* Data *
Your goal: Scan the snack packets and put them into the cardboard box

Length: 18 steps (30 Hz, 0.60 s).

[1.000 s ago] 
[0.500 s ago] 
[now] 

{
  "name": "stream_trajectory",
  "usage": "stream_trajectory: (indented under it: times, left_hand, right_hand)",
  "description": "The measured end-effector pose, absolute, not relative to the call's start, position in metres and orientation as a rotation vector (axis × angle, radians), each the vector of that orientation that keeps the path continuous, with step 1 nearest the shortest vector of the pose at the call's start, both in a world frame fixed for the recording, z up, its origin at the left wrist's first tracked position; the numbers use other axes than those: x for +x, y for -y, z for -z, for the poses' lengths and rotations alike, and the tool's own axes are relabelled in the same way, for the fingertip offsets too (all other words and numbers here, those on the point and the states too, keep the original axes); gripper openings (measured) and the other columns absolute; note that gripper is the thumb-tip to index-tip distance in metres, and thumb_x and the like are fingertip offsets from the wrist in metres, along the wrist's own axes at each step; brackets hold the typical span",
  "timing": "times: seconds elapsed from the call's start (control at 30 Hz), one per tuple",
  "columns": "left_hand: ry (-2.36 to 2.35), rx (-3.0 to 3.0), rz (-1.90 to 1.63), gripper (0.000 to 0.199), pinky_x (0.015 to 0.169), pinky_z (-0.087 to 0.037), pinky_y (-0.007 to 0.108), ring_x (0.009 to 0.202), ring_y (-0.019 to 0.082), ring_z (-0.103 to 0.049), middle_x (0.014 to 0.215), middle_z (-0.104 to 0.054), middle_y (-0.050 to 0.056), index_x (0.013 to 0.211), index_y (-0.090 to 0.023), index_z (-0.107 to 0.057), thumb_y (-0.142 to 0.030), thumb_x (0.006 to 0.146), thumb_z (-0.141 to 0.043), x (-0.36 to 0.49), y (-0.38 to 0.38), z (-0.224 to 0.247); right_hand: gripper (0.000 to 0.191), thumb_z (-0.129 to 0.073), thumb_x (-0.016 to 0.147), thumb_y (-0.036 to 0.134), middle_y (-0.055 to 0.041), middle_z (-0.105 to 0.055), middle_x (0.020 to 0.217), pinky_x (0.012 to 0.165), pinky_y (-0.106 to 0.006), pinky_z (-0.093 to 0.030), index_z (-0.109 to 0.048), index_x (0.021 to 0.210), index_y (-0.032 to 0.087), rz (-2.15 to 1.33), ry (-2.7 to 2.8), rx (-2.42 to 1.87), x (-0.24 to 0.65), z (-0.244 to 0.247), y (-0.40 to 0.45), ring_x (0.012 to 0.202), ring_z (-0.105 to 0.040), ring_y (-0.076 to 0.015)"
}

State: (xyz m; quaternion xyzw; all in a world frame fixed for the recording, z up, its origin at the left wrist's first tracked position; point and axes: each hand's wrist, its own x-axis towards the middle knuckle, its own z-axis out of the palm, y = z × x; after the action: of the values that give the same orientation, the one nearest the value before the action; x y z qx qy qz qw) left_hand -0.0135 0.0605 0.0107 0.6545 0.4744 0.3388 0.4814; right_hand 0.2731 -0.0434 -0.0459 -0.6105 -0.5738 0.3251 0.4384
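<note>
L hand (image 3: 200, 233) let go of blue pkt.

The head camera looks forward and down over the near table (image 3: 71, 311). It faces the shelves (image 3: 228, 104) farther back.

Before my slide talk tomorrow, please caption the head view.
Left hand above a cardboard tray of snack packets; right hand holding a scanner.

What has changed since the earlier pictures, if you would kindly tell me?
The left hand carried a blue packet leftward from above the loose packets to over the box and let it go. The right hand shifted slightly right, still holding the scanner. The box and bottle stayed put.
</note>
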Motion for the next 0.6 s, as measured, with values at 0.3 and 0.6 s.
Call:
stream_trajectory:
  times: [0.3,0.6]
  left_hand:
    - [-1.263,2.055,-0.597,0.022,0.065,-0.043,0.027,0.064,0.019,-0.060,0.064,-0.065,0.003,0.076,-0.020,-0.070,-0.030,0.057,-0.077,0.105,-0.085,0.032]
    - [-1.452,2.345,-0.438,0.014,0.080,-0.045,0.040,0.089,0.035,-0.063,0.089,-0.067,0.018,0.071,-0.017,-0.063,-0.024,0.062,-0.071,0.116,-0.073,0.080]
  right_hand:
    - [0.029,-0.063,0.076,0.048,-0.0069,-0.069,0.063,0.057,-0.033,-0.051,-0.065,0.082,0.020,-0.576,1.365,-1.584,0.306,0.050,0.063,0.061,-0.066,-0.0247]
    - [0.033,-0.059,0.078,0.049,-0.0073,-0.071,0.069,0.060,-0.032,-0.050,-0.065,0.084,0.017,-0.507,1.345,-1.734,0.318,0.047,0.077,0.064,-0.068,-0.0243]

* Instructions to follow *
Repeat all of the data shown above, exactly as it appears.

* The completed task *
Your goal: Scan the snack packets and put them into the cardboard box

Length: 18 steps (30 Hz, 0.60 s).

[1.000 s ago] 
[0.500 s ago] 
[now] 

{
  "name": "stream_trajectory",
  "usage": "stream_trajectory: (indented under it: times, left_hand, right_hand)",
  "description": "The measured end-effector pose, absolute, not relative to the call's start, position in metres and orientation as a rotation vector (axis × angle, radians), each the vector of that orientation that keeps the path continuous, with step 1 nearest the shortest vector of the pose at the call's start, both in a world frame fixed for the recording, z up, its origin at the left wrist's first tracked position; the numbers use other axes than those: x for +x, y for -y, z for -z, for the poses' lengths and rotations alike, and the tool's own axes are relabelled in the same way, for the fingertip offsets too (all other words and numbers here, those on the point and the states too, keep the original axes); gripper openings (measured) and the other columns absolute; note that gripper is the thumb-tip to index-tip distance in metres, and thumb_x and the like are fingertip offsets from the wrist in metres, along the wrist's own axes at each step; brackets hold the typical span",
  "timing": "times: seconds elapsed from the call's start (control at 30 Hz), one per tuple",
  "columns": "left_hand: ry (-2.36 to 2.35), rx (-3.0 to 3.0), rz (-1.90 to 1.63), gripper (0.000 to 0.199), pinky_x (0.015 to 0.169), pinky_z (-0.087 to 0.037), pinky_y (-0.007 to 0.108), ring_x (0.009 to 0.202), ring_y (-0.019 to 0.082), ring_z (-0.103 to 0.049), middle_x (0.014 to 0.215), middle_z (-0.104 to 0.054), middle_y (-0.050 to 0.056), index_x (0.013 to 0.211), index_y (-0.090 to 0.023), index_z (-0.107 to 0.057), thumb_y (-0.142 to 0.030), thumb_x (0.006 to 0.146), thumb_z (-0.141 to 0.043), x (-0.36 to 0.49), y (-0.38 to 0.38), z (-0.224 to 0.247); right_hand: gripper (0.000 to 0.191), thumb_z (-0.129 to 0.073), thumb_x (-0.016 to 0.147), thumb_y (-0.036 to 0.134), middle_y (-0.055 to 0.041), middle_z (-0.105 to 0.055), middle_x (0.020 to 0.217), pinky_x (0.012 to 0.165), pinky_y (-0.106 to 0.006), pinky_z (-0.093 to 0.030), index_z (-0.109 to 0.048), index_x (0.021 to 0.210), index_y (-0.032 to 0.087), rz (-2.15 to 1.33), ry (-2.7 to 2.8), rx (-2.42 to 1.87), x (-0.24 to 0.65), z (-0.244 to 0.247), y (-0.40 to 0.45), ring_x (0.012 to 0.202), ring_z (-0.105 to 0.040), ring_y (-0.076 to 0.015)"
}

State: (xyz m; quaternion xyzw; all in a world frame fixed for the recording, z up, its origin at the left wrist's first tracked position; point and axes: each hand's wrist, its own x-axis towards the middle knuckle, its own z-axis out of the palm, y = z × x; after the action: of the values that give the same orientation, the one nearest the value before the action; x y z qx qy qz qw) left_hand -0.0135 0.0605 0.0107 0.6545 0.4744 0.3388 0.4814; right_hand 0.2731 -0.0434 -0.0459 -0.6105 -0.5738 0.3251 0.4384
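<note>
L hand (image 3: 200, 233) let go of blue pkt.

The head camera looks forward and down over the near table (image 3: 71, 311). It faces the shelves (image 3: 228, 104) farther back.

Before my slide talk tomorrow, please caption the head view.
Left hand above a cardboard tray of snack packets; right hand holding a scanner.

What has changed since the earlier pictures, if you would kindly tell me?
The left hand carried a blue packet leftward from above the loose packets to over the box and let it go. The right hand shifted slightly right, still holding the scanner. The box and bottle stayed put.
</note>
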Motion for the next 0.6 s, as measured, with values at 0.3 and 0.6 s.
Call:
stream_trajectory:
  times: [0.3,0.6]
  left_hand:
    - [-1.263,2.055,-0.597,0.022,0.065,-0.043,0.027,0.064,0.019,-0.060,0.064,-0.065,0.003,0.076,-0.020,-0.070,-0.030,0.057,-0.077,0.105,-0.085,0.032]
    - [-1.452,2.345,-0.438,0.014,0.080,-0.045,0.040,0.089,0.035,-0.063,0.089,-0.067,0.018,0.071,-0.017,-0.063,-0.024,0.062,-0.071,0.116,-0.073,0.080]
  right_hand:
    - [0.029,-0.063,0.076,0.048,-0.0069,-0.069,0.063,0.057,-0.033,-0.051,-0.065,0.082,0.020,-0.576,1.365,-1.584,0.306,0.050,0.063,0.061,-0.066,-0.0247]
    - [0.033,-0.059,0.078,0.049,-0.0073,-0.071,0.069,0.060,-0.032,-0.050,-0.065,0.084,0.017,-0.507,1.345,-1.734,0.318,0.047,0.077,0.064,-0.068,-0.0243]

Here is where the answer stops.